When asked to describe his calling, Civil Rights leader John Perkins launches instead into a detailed explanation of his long and morphing relationship with the Bible. Perkins’ story moves from confusion to clarity, and ultimately ends in resolve and redemption. Having grown up in poverty, Perkins found hope in the promises of God, and he took them to heart.

But he didn’t just take the good stuff to heart. He also took to heart the challenges and warnings scripture had for both him and his world. In his later years, Perkins demonstrates a distinct comfort with the kinds of tensions we find in scripture: between repentance and hope, justice and forgiveness.

In 1960, Perkins and his wife Vira Mae moved from California, back to Mendenhall, Mississippi to put into practice his philosophy of what it means to minister to the poor. Though he spent much of his energy implementing a daycare center, a church, a youth program, and many other benevolent programs, in his community, Perkins also took a prominent role among ongoing Civil Rights activism. As a result, he built up his community while also running into a host of physical push-back, oftentimes being imprisoned and even beaten for his beliefs and actions.
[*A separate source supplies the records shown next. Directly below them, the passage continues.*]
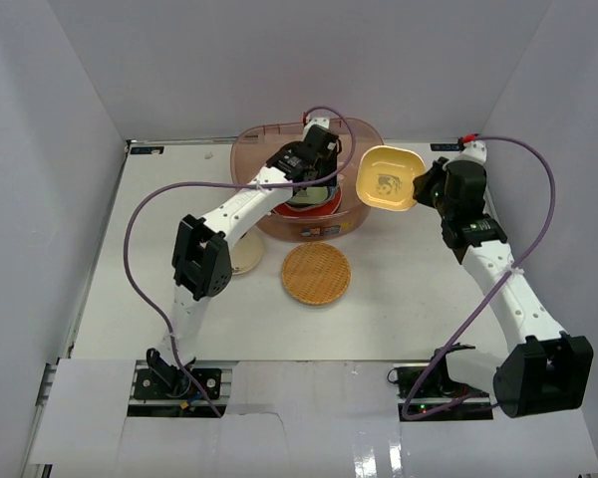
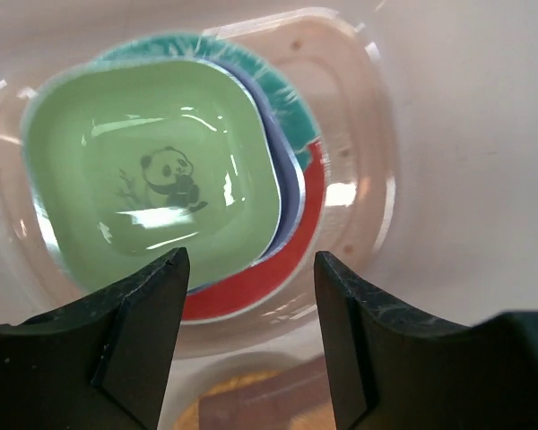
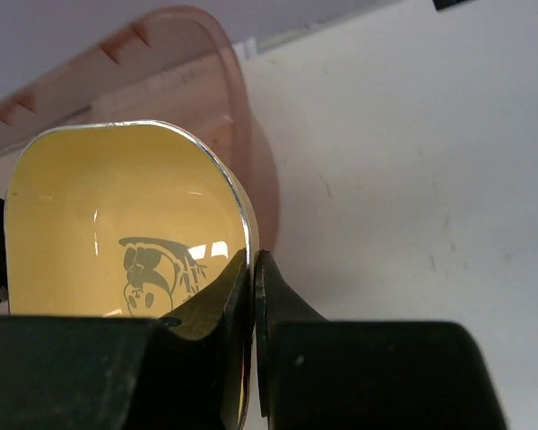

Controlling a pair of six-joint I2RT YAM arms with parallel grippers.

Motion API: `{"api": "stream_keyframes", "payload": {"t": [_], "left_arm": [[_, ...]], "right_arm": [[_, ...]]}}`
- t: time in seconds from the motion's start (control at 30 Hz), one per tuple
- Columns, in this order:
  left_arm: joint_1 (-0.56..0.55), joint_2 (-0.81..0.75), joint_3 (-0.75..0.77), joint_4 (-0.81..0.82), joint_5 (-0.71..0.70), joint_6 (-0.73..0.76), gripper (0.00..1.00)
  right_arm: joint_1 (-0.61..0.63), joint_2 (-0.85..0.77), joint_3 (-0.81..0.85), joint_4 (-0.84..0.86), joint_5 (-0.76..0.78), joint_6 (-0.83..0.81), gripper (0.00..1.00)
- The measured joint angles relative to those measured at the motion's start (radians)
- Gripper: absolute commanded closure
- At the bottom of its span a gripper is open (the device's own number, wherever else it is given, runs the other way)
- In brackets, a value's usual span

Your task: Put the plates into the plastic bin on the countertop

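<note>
Yellow plate (image 1: 387, 179), upper centre, looks light, stiff, probably slick: right gripper (image 3: 253, 269) pinches its thin rim; left gripper (image 2: 249, 260) stands open, empty.

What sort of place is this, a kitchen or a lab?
Probably a lab test booth: plain white walls box in a white tabletop, and two cabled robot arms stand at its edge.

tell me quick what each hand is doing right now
Left hand: open, empty, over the squarish green panda plate in the translucent pinkish plastic bin.
Right hand: shut on the rim of the squarish yellow plastic plate.
</note>
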Motion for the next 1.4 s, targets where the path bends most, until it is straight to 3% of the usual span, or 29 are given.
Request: {"api": "stream_keyframes", "payload": {"t": [0.1, 0.27, 0.43, 0.57, 0.8, 0.87, 0.9, 1.03, 1.13, 1.3, 1.4], "left_arm": [[0.011, -0.097, -0.032, 0.032, 0.031, -0.011, 0.32], [0.086, -0.432, -0.309, 0.131, 0.072, -0.041, 0.39], [0.308, -0.789, -0.708, 0.214, 0.091, -0.078, 0.39], [0.444, -0.939, -0.972, 0.214, 0.109, -0.096, 0.39], [0.594, -0.982, -1.329, 0.224, 0.245, -0.171, 0.33], [0.628, -0.977, -1.381, 0.237, 0.282, -0.201, 0.31], [0.638, -0.970, -1.395, 0.251, 0.301, -0.214, 0.31], [0.666, -0.918, -1.408, 0.332, 0.391, -0.256, 0.29], [0.674, -0.891, -1.422, 0.400, 0.449, -0.290, 0.29], [0.674, -0.812, -1.428, 0.473, 0.512, -0.332, 0.40], [0.674, -0.774, -1.435, 0.497, 0.531, -0.348, 0.44]], "right_arm": [[0.052, 0.058, 0.109, 0.043, -0.014, -0.009, 0.92], [0.177, 0.202, 0.281, 0.066, -0.024, -0.043, 0.92], [0.265, 0.424, 0.439, 0.083, -0.043, -0.063, 0.92], [0.293, 0.644, 0.621, 0.045, -0.084, -0.087, 0.92], [0.298, 0.899, 0.834, -0.043, -0.132, -0.107, 0.91], [0.298, 0.934, 0.861, -0.064, -0.135, -0.107, 0.85], [0.298, 0.943, 0.862, -0.071, -0.132, -0.107, 0.80], [0.298, 0.967, 0.892, -0.121, -0.127, -0.111, 0.41], [0.298, 0.988, 0.953, -0.149, -0.130, -0.127, 0.31], [0.298, 0.933, 0.927, -0.135, -0.137, -0.137, 0.32], [0.298, 0.763, 0.729, -0.098, -0.157, -0.134, 0.41]]}}
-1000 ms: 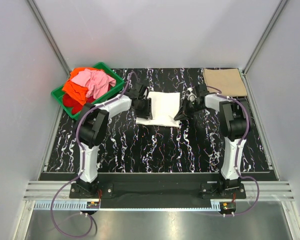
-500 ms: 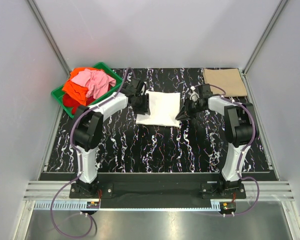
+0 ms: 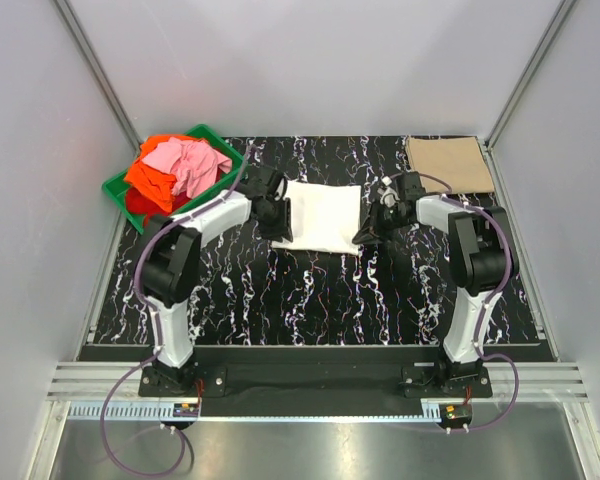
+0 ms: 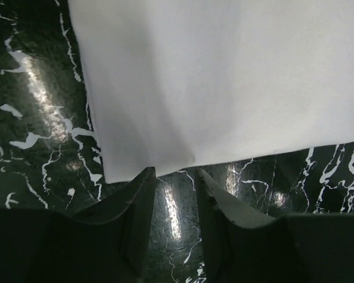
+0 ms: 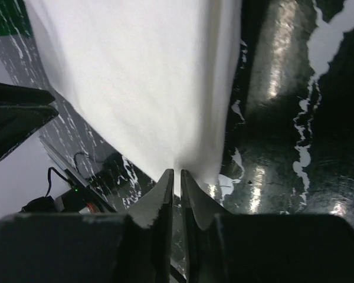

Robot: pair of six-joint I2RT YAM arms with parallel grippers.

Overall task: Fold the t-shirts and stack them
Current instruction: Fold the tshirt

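At bench [image 3: 310,290] centre, white t-shirt [image 3: 320,215] looks part-folded: right claw [image 5: 176,174] pinches its edge, left claw [image 4: 174,175] spread. Tan t-shirt [image 3: 448,164] folded; crate tees [image 3: 180,165] remain.

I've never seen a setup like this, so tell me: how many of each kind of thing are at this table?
White shirt: 1
Tan shirt: 1
Heap of pink, orange and red clothes: 1
Green crate: 1
Robot arms, left and right: 2
Total: 6

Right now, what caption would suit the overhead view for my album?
Left hand and right hand flank a folded white t-shirt on the black table.
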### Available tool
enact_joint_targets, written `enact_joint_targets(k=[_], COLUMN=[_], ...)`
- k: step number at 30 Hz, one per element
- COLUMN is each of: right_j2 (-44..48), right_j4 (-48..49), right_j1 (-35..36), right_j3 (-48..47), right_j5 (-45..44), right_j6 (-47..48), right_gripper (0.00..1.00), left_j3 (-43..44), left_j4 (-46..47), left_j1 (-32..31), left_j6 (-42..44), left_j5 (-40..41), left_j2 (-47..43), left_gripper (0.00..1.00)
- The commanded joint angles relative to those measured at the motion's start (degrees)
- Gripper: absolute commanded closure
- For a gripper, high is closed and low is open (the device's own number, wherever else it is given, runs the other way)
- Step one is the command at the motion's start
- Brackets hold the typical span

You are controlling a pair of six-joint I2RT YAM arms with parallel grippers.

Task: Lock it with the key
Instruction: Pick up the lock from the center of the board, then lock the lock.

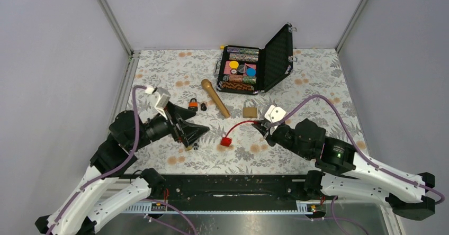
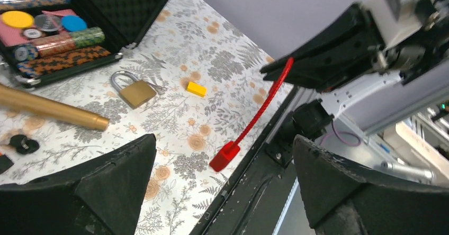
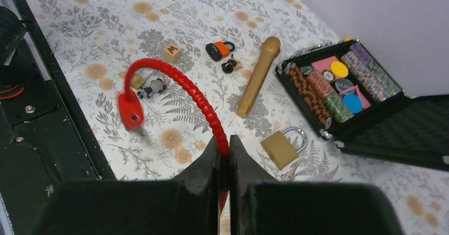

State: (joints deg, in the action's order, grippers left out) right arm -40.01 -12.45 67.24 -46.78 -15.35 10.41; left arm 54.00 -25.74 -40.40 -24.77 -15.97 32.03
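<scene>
A brass padlock (image 1: 250,109) lies on the floral table, its shackle up and a small key (image 3: 288,174) beside its body; it also shows in the left wrist view (image 2: 136,91) and the right wrist view (image 3: 280,148). My right gripper (image 1: 260,126) (image 3: 224,145) is shut on a red ribbed cable (image 3: 180,79), whose red block end (image 1: 226,141) (image 2: 224,156) hangs near the table's front edge. My left gripper (image 1: 198,132) (image 2: 223,139) is open and empty, pointing at that red end. An orange-and-black padlock (image 1: 193,105) (image 3: 219,50) lies further left with a black-headed key (image 1: 203,107) beside it.
An open black case (image 1: 254,65) of poker chips stands at the back. A gold cylinder (image 1: 215,97) lies diagonally between the two padlocks. A yellow block (image 2: 196,89), a wooden letter block (image 3: 172,51) and a small black-and-white figure (image 3: 151,88) lie on the table. The black base rail (image 1: 227,184) runs along the front.
</scene>
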Motion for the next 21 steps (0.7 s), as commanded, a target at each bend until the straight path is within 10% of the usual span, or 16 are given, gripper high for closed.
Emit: enact_joint_targets(k=[1,21], right_j2=[-2.44,-5.43], right_j4=[-4.36,-6.90], right_j1=[0.33,0.32], right_j3=[-7.26,-15.61], right_j5=[2.39,2.40], right_j6=[6.57,7.69], right_gripper=[1.00,1.00], left_j3=[0.45,-2.33], left_j4=[4.41,8.80], left_j1=[0.06,-4.69], left_j6=[7.50,11.32], left_j5=[-12.05,-20.15], left_j2=[5.08,14.32], left_gripper=[0.01,0.17])
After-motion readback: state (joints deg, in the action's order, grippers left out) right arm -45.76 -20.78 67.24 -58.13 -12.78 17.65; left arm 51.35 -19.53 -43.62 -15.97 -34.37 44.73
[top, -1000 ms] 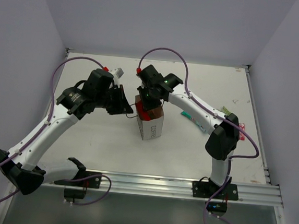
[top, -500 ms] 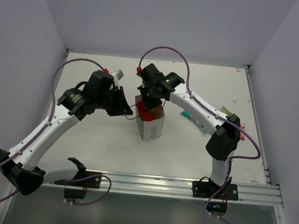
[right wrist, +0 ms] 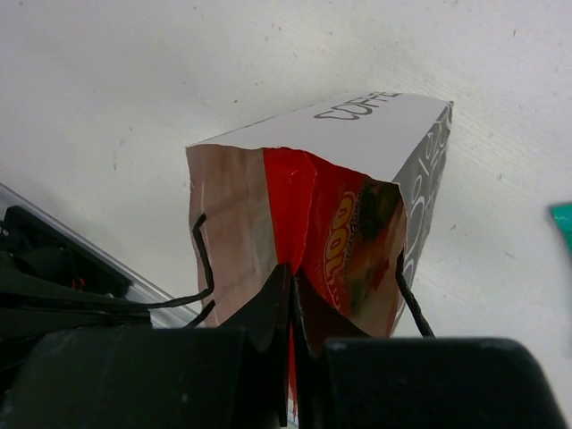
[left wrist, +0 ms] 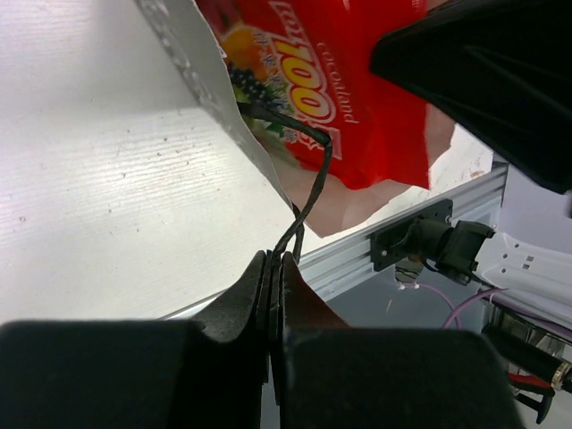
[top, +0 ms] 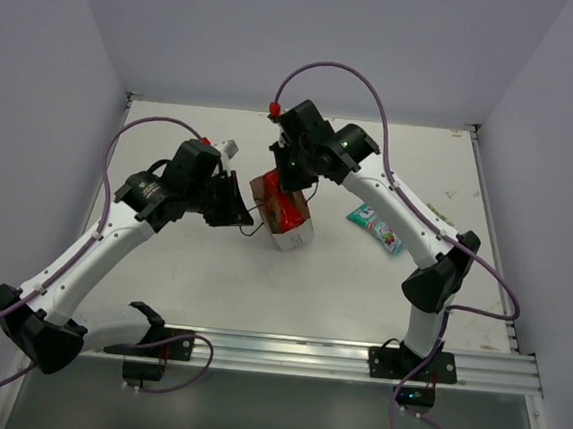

Along with his wife, he started a foundation dedicated to justice, reconciliation, and community development. Now 88 years old, he’s focused on clarifying and documenting the experience and wisdom he’s developed over the years.

In the final episode of CT’s The Calling, host Richard Clark talks with Perkins about his experience growing up in the midst of unjust laws, the double-edged sword of forgiveness, and his fear of falling short of faithfulness in the end.

In the excerpt from the podcast below, ...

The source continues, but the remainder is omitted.